Task instructions: Which lines of the entries below run from the one holding "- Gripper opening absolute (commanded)" to the one holding "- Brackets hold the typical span", inclusive? Set down exactly those lines and no others.

*** Task inputs Section Begins ***

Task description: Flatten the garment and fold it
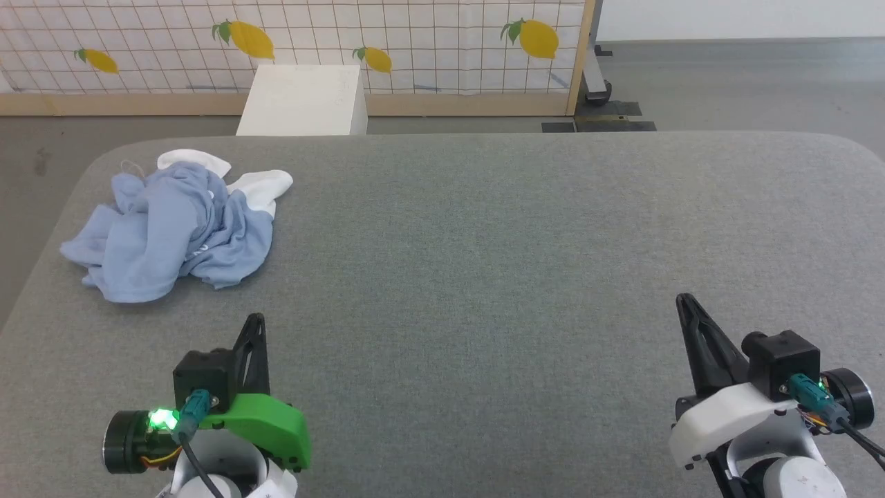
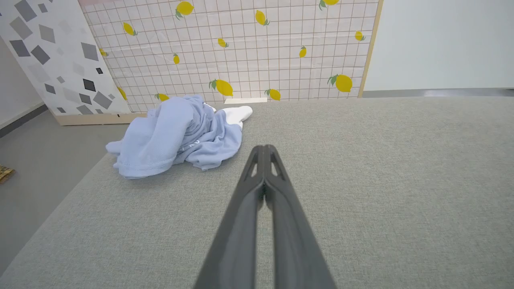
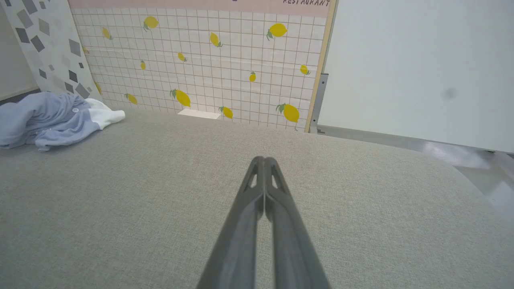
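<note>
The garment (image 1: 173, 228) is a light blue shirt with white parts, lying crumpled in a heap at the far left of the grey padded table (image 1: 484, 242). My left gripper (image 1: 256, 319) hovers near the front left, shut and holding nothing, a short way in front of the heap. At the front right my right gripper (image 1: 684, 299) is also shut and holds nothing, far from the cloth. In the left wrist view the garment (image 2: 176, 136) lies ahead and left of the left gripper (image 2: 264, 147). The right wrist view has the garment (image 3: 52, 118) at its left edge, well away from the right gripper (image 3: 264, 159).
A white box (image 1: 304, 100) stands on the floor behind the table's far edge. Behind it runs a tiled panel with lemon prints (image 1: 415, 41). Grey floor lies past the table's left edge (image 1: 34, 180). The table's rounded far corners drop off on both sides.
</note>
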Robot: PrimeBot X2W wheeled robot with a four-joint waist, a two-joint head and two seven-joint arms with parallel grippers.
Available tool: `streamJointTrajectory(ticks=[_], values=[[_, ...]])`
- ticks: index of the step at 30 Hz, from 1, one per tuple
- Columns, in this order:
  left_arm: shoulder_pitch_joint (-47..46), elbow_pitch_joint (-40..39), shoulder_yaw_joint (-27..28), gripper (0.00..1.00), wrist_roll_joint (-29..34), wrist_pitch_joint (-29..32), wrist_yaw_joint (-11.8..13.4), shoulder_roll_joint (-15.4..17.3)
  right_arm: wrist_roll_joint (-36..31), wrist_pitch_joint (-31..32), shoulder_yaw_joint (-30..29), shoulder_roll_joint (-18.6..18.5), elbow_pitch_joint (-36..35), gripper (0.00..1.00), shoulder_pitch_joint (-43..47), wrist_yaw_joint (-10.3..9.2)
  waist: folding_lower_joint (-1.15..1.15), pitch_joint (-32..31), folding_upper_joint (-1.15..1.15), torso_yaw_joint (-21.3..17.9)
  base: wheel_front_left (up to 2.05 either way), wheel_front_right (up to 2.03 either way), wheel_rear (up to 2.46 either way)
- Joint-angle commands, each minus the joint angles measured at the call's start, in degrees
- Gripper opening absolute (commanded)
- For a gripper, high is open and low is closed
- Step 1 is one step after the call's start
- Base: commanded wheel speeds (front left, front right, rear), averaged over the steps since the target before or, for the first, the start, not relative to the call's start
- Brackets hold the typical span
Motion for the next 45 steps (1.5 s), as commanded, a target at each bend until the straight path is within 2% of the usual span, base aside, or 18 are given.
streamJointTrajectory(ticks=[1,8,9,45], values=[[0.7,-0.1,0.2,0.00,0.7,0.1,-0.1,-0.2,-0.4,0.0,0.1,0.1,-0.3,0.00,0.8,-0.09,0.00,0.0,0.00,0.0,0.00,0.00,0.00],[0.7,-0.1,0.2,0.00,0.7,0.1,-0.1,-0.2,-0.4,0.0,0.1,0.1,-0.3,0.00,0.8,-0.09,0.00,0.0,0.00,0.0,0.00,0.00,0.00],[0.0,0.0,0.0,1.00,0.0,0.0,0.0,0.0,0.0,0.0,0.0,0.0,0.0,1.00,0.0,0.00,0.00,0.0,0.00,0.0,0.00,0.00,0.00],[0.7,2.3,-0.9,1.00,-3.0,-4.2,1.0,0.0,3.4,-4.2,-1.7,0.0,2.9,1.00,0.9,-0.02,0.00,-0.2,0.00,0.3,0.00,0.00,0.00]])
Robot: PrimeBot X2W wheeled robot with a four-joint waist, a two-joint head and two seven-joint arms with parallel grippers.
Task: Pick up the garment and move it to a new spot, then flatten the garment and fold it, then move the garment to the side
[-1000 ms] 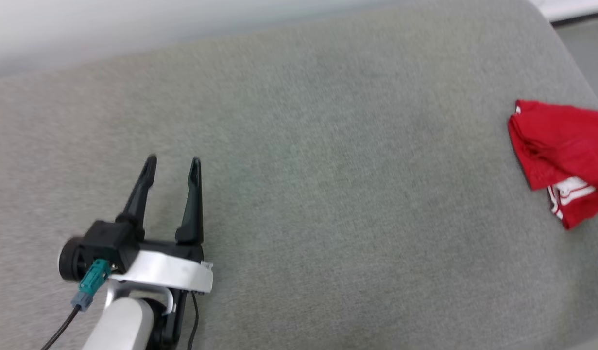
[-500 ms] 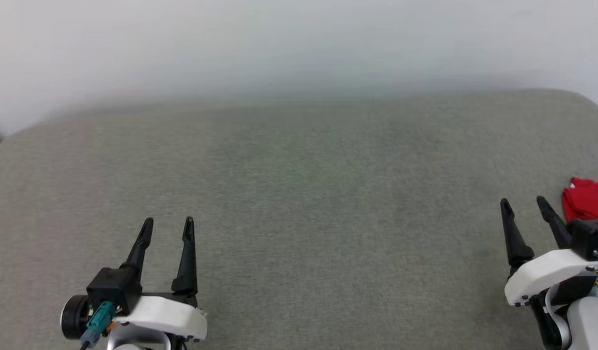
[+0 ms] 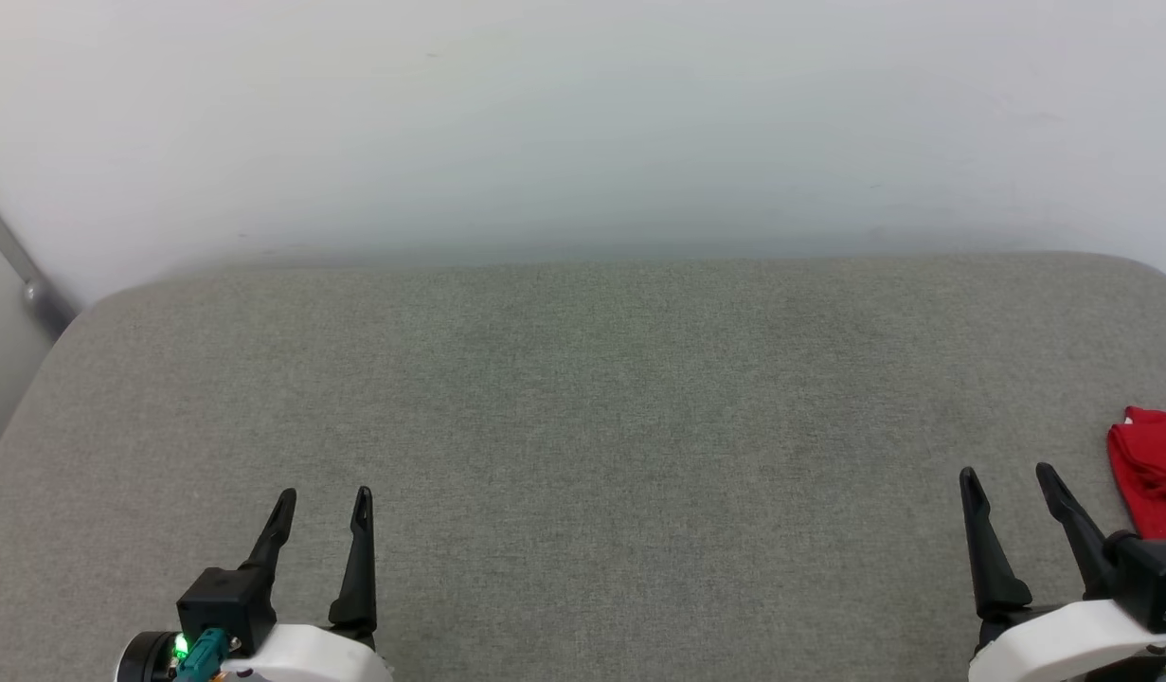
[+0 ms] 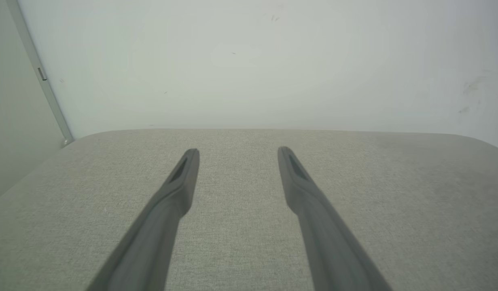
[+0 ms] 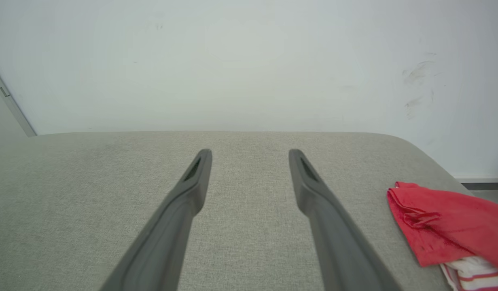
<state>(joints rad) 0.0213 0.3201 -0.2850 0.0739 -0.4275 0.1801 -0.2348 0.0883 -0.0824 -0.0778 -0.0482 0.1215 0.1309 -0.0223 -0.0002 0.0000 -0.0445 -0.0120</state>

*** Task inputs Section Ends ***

Written response:
- Gripper opening absolute (commanded)
- For a gripper, high is open and low is closed
- Step 1 is one step after the call's start
- Base: commanded wheel speeds (front left, front right, rear), averaged over the steps since the target before or, for the first, the start, not relative to the call's start
- Brackets hold the typical span

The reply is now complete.